Myth 1: Dark bread is healthier than white bread

Contrary to popular belief, the color of bread doesn't always indicate its healthiness. Many dark bread varieties achieve their color through additives like caramel rather than being made from whole grains like rye or whole wheat. It's important to read the ingredients list to ensure you're getting the nutritional benefits you seek.

Myth 2: All fats are harmful to the body

This statement oversimplifies the role of fats in our diet. While saturated fats found in fast foods can be detrimental to health, unsaturated fats present in foods like avocados and fish are essential for bodily functions. Like carbohydrates and proteins, fats play a crucial role in both physical and cognitive well-being.

Myth 3: Citrus fruits are the ultimate source of vitamin C

While citrus fruits like oranges and lemons are indeed rich in vitamin C, they are not the top contenders. Peppers, particularly bell peppers, contain significantly higher levels of this essential nutrient. It's important to diversify your diet to ensure you're getting a wide range of vitamins and minerals.

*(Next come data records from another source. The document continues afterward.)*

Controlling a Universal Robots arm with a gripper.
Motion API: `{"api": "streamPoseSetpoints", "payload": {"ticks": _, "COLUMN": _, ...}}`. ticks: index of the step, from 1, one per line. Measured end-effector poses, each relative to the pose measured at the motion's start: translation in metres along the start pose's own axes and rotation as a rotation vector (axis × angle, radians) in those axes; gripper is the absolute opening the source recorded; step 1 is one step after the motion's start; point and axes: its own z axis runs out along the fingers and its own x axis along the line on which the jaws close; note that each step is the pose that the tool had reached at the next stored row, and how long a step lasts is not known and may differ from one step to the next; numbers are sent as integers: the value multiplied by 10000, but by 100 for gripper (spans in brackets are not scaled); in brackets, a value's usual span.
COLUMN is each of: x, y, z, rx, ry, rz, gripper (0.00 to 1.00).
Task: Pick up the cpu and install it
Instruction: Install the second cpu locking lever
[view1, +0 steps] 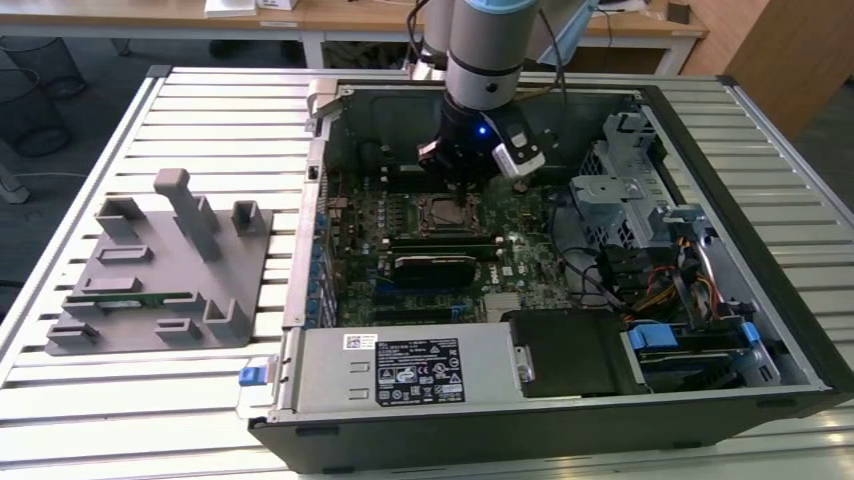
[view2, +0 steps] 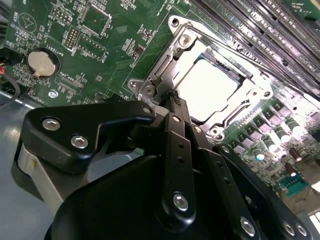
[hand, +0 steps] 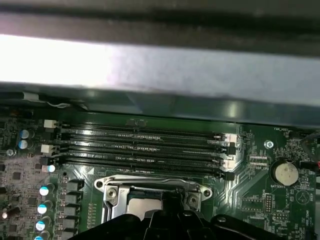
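Second wrist view shows the gripper (view2: 175, 100), fingers pressed together and holding nothing, at the socket (view2: 165, 75) where the cpu (view2: 212, 85) lies; a flat seat probably matters most.

- Directly over the square metal-framed socket (view2: 212, 85): blocked by the black gripper (view1: 461, 190).
- Beside the socket: long black memory slots (hand: 145, 147).
- Toward the exterior view's right: grey metal drive cage (view1: 627, 190), tangled cables (view1: 634, 275).
- Open room above the slatted white table (view1: 187, 110).
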Motion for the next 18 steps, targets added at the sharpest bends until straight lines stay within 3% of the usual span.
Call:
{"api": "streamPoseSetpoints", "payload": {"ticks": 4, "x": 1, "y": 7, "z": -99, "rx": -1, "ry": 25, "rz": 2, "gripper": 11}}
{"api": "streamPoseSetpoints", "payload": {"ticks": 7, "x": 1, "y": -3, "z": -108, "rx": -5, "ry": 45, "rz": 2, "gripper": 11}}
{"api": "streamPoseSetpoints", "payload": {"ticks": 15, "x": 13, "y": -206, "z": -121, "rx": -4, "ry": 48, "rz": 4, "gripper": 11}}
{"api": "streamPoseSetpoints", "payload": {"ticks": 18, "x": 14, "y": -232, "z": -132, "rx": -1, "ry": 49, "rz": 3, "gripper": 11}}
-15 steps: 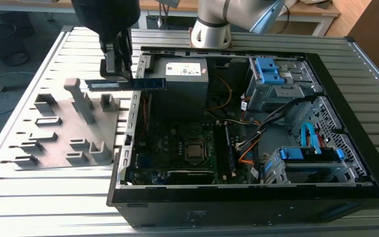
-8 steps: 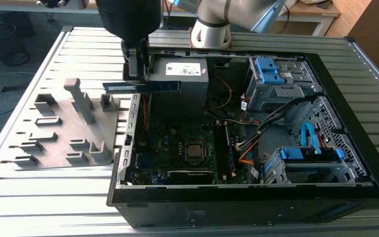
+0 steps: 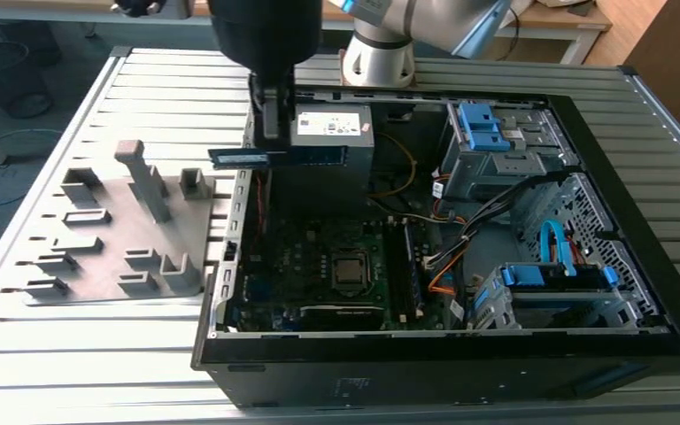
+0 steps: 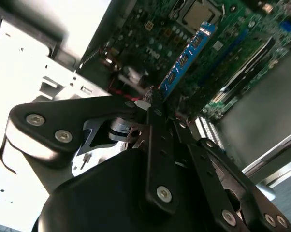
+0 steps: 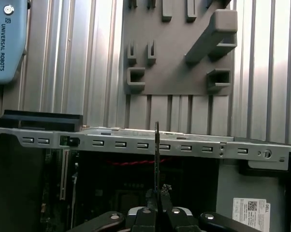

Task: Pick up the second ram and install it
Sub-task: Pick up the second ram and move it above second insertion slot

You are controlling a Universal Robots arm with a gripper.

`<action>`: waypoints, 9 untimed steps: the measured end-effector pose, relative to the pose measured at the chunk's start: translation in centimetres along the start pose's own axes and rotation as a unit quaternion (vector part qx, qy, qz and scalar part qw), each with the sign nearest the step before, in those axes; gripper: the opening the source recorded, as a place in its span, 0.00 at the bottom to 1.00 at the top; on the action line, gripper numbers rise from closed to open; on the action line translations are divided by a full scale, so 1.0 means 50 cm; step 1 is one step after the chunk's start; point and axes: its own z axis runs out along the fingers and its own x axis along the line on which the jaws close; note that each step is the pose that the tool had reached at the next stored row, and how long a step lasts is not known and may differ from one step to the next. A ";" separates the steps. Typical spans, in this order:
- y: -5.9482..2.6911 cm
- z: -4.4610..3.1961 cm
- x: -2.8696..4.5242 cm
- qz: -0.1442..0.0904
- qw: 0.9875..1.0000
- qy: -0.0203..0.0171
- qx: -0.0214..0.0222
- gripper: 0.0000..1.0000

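The second ram (image 3: 305,157) is a thin dark board with chips, held level in the air over the open computer case's (image 3: 435,354) wall on the exterior view's left. My gripper (image 3: 272,146) is shut on one end of it from above. In the second wrist view the second ram (image 4: 189,55) sticks out from my gripper (image 4: 152,99) over the green motherboard (image 4: 232,43). In the first wrist view I see the second ram (image 5: 157,154) edge-on, rising from my gripper (image 5: 157,193). The motherboard (image 3: 305,257) lies below, with long memory slots (image 3: 407,266) beside the processor socket (image 3: 350,270).
A grey holder tray (image 3: 116,230) with upright blocks lies outside the case on the exterior view's left, also seen as the tray (image 5: 179,58). Inside the case are a power supply (image 3: 330,133), blue drive cages (image 3: 488,124), a blue flat cable (image 3: 552,248) and loose wires.
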 end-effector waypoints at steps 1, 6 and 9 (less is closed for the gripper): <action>-0.006 0.000 0.000 0.000 1.000 0.000 0.000 0.14; -0.033 0.000 0.002 0.000 1.000 0.000 0.000 0.14; -0.049 0.000 0.002 0.000 1.000 0.000 0.000 0.14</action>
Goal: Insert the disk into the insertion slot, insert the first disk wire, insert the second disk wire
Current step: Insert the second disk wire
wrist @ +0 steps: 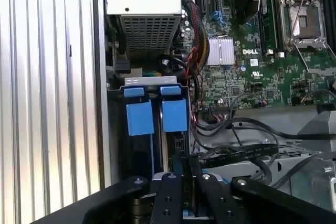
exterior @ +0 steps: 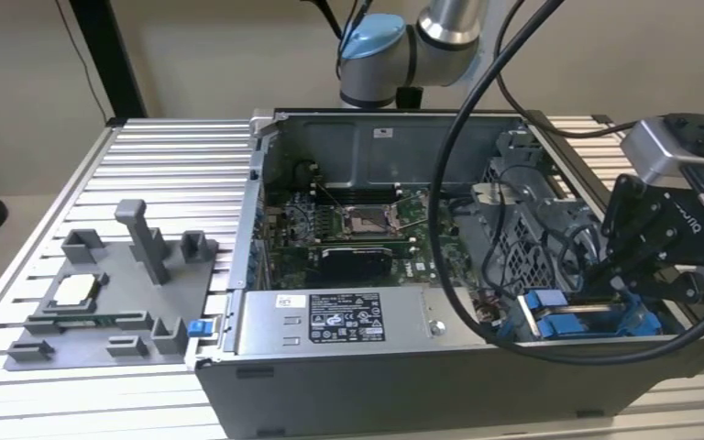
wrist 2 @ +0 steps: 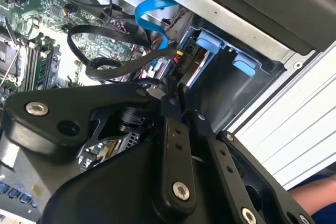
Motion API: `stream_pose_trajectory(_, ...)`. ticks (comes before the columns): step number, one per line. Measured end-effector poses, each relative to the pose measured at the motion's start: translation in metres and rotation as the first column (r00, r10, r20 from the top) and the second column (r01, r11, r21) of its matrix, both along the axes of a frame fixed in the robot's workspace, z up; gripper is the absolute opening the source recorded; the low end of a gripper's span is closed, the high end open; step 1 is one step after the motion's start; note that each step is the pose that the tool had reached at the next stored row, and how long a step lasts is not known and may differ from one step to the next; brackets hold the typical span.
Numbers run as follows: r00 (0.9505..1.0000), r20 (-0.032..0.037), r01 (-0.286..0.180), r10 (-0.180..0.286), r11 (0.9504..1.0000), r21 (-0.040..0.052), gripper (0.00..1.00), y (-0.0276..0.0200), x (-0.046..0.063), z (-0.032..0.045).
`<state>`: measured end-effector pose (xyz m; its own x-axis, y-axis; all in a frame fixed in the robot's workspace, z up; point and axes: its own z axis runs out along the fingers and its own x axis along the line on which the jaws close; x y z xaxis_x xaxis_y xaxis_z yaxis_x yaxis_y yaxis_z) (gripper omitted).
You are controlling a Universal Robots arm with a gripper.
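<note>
The gripper [wrist: 186, 169] is clenched with its fingers [wrist 2: 173, 129] pressed together just above the insertion slot [wrist: 157, 124] with blue rails, beside the motherboard [wrist: 262, 61].

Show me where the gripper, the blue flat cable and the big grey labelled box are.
gripper [wrist: 185, 163], first wrist view: between its fingertips.
blue flat cable [wrist 2: 149, 14], second wrist view: on its bend.
grey labelled box [exterior: 413, 323], exterior view: bare metal beside its label.
</note>
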<state>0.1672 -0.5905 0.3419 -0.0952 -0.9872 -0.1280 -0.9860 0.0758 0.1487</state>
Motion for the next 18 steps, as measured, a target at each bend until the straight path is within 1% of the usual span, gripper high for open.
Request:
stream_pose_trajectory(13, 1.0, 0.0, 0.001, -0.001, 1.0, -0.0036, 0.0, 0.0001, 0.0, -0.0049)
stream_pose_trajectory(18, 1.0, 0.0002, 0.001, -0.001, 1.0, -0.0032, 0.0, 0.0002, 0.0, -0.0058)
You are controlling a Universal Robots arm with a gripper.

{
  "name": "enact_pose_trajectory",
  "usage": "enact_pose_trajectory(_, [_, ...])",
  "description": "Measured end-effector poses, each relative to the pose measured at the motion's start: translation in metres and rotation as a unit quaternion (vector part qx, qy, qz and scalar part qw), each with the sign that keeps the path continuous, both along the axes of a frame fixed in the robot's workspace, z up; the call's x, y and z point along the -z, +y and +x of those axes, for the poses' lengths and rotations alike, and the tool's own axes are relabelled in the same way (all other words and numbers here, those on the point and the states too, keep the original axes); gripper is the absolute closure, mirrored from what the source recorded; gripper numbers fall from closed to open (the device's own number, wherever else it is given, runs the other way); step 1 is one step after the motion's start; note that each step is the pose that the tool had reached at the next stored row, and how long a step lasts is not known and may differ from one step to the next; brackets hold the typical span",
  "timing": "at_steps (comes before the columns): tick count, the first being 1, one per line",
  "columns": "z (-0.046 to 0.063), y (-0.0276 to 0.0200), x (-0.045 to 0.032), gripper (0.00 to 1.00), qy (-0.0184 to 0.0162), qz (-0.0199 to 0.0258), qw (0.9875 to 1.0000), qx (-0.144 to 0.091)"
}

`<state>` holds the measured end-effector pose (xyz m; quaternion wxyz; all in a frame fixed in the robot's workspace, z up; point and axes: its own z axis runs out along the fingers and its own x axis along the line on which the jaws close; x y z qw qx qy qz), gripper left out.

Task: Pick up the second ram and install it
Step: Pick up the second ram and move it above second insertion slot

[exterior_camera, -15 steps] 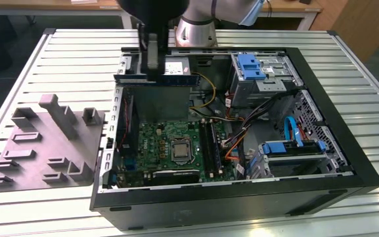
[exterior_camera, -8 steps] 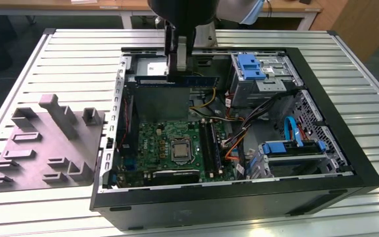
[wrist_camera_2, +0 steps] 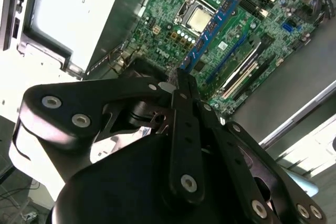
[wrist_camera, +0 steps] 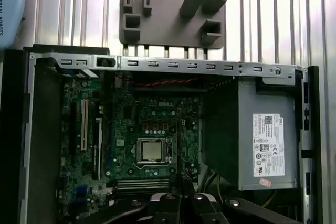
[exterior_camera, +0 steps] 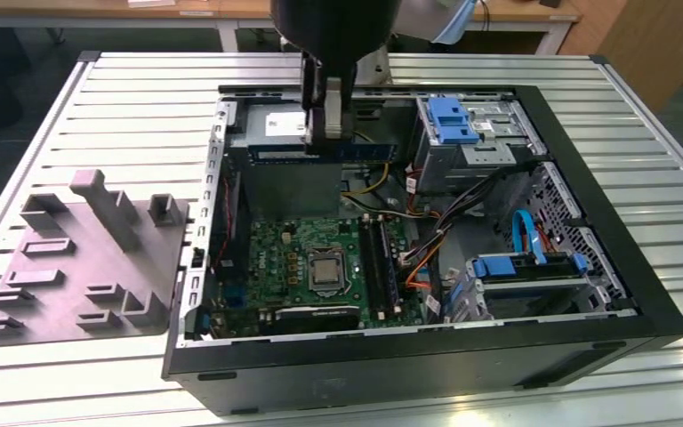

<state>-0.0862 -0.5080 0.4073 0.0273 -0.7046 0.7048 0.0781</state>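
the gripper point(exterior_camera: 324, 133) is hanging over the open pc case point(exterior_camera: 437, 342) with its jaws clamped on the second ram point(exterior_camera: 359, 151). it's pinching the flat faces around the middle of the stick, which i'm guessing is for balance, so neither end is drooping.

in the exterior view the stick is sitting level, long edge down, well above the motherboard point(exterior_camera: 294, 258) and roughly over where the grey power supply point(exterior_camera: 273, 124) is meeting the board. being up that high looks deliberate to me, since it's clearing the case wall and the cable mess point(exterior_camera: 419, 222) towards the exterior view's right.

in the second wrist view the ram point(wrist_camera_2: 210, 30) is sticking out from between the fingers point(wrist_camera_2: 185, 108) and passing over the cpu socket point(wrist_camera_2: 199, 19), not touching anything. in the first wrist view it's showing edge-on as a thin dark line point(wrist_camera: 180, 140) above the gripper point(wrist_camera: 181, 192).

the ram slots point(exterior_camera: 372, 253) are lying beside the cpu, and the stick seems to be running crosswise to them right now, so i'd say it's carried in but not lined up or seated yet. can't tell whether a first stick is already sitting in there.

the grey fixture plate point(exterior_camera: 81, 267) is resting on the slatted table point(exterior_camera: 626, 107) just beside the case on the exterior view's left, probably parked there so pickups are close by.
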Motion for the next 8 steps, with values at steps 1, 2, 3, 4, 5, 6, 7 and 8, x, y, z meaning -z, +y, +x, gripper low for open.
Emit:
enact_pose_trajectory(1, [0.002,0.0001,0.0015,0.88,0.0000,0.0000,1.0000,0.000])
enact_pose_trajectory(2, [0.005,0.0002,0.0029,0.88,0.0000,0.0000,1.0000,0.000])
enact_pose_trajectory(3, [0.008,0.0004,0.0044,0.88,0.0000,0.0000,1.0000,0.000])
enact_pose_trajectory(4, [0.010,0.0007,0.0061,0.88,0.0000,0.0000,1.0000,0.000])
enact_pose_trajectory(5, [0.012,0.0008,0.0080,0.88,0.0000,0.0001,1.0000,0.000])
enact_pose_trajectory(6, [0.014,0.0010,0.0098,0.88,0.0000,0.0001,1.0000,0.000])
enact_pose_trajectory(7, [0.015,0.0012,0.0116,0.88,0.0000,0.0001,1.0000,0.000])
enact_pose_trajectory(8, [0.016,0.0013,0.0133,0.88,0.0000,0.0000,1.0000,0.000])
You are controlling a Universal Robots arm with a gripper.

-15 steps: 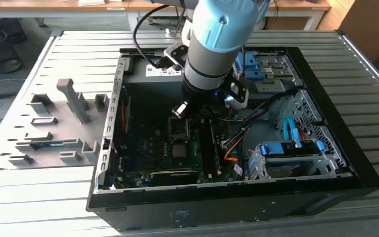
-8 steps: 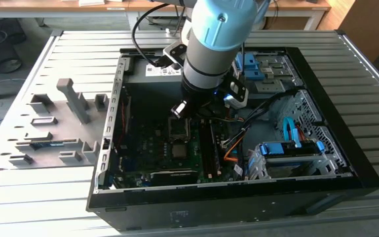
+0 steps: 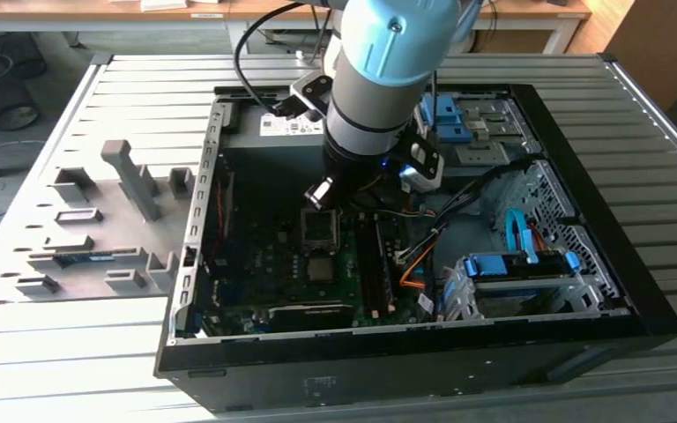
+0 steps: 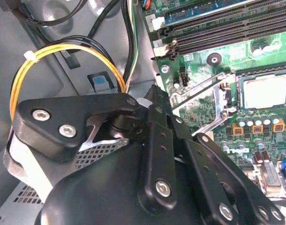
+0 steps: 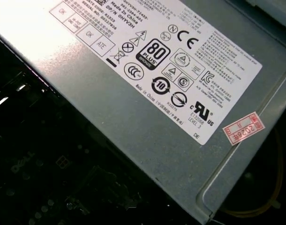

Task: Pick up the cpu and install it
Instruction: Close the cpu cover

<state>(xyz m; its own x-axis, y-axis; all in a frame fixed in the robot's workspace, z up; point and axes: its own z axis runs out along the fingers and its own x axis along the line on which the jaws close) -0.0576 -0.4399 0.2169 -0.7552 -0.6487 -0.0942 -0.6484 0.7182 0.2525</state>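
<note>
- cpu (image 4: 266, 90) sitting flat in the motherboard (image 4: 213, 28) socket, silvery face up, retention lever (image 4: 194, 89) and frame swung open beside it
- gripper (image 4: 154, 96) hovering just off the socket, holding nothing; can't tell how wide the pincer is
- grey power supply (image 5: 147, 112) with white label (image 5: 152, 56) nearby, inside the open computer case (image 3: 621, 264)

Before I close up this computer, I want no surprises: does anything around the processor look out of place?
The chip sits flat and square on the green board, but the metal clamp frame beside it is swung open, not closed over the chip.
</note>
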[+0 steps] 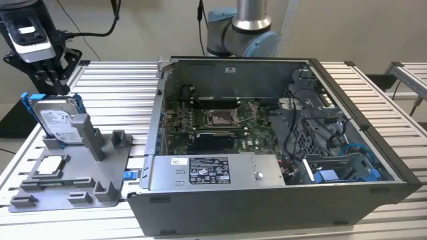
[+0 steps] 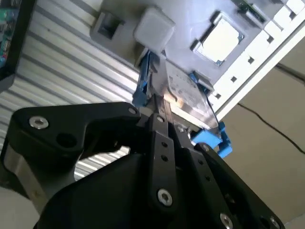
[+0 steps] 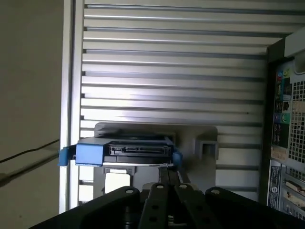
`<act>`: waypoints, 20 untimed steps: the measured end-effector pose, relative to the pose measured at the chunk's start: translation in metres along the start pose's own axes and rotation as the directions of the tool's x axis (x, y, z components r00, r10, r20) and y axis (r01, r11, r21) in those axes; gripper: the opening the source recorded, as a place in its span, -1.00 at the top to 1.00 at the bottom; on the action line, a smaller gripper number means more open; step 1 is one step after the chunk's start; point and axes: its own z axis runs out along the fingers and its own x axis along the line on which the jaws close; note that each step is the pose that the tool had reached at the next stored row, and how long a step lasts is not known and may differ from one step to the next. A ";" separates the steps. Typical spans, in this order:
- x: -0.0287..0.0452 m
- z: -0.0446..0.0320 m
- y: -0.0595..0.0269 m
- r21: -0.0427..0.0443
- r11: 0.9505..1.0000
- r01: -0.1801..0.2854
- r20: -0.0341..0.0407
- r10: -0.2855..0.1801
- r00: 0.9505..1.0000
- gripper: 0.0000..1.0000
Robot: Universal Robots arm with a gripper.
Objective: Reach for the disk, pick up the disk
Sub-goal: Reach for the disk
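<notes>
Gripper (image 1: 59, 89), pinched narrow, sits at top edge of upright disk (image 1: 57, 121), the exterior view's left; you can't see contact.

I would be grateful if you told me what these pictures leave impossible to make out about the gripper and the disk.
Contact: in the exterior view the gripper ends right by the top of the disk; touching or apart cannot be told.
Disk's lower part: exterior view, hidden behind the grey holder.
Disk's near end: second wrist view, covered by the gripper's own black body.
</notes>
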 end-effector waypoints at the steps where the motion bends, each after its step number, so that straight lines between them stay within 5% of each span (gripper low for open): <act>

Myth 4: Carbohydrates lead to obesity

The demonization of carbohydrates isn't entirely accurate. It's the type of carbohydrates that matters. Whole grains containing bran and germ provide lasting energy and aid in digestion, unlike refined carbohydrates found in white flour and sugar, which offer little nutritional value and can contribute to weight gain when consumed in excess.

Myth 5: Drinking two liters of water per day is a must

While staying hydrated is crucial for overall health, the "two-liter rule" isn't a one-size-fits-all solution. Factors like climate, physical activity, and individual body composition influence hydration needs.

A better approach is to listen to your body and drink according to thirst cues. A general guideline is to aim for approximately 30 milliliters of water per kilogram of body weight per day, but this can vary based on individual circumstances.